WHAT IS BEING ASKED: Quote all of the data exactly as given. Skip every picture it contains.

RECORDED DATA:
◇ ◇ ◇ ◇

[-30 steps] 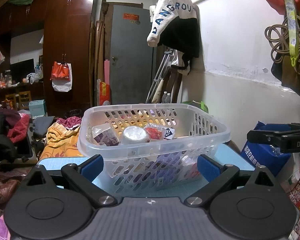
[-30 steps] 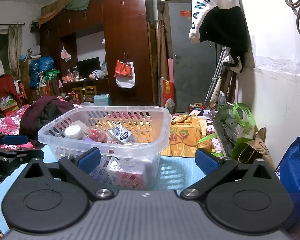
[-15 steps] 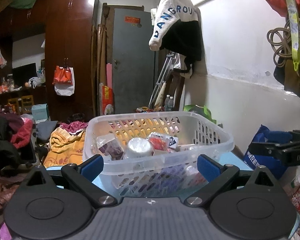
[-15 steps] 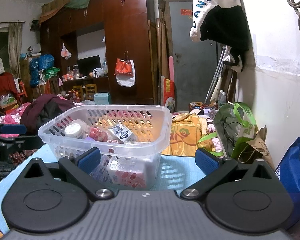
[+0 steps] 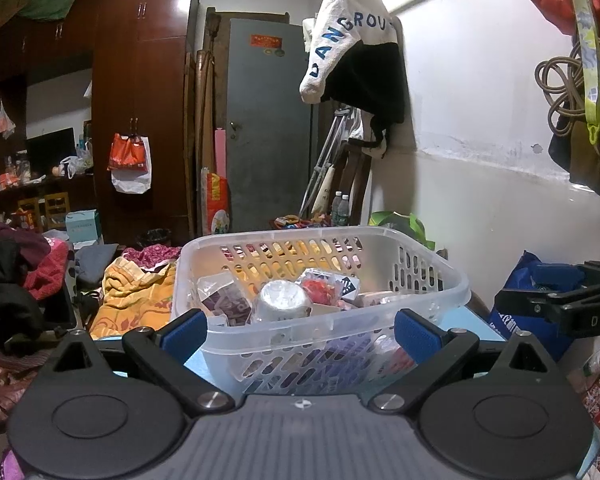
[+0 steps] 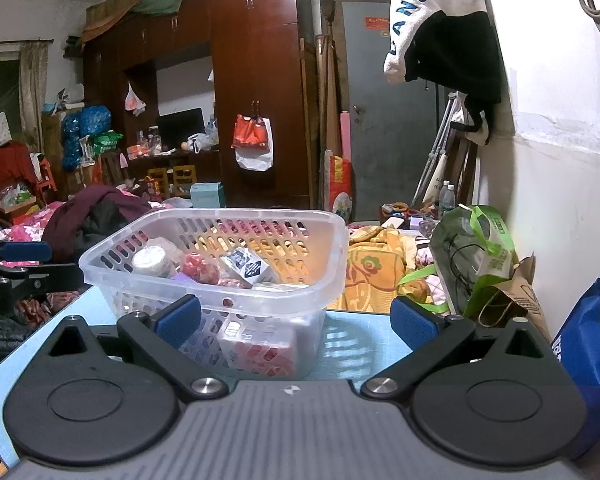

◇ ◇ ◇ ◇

REPLY TO THE TASK:
[-30 steps] 
[-30 steps] 
[-15 steps] 
[-15 steps] 
[+0 steps] 
[+0 steps] 

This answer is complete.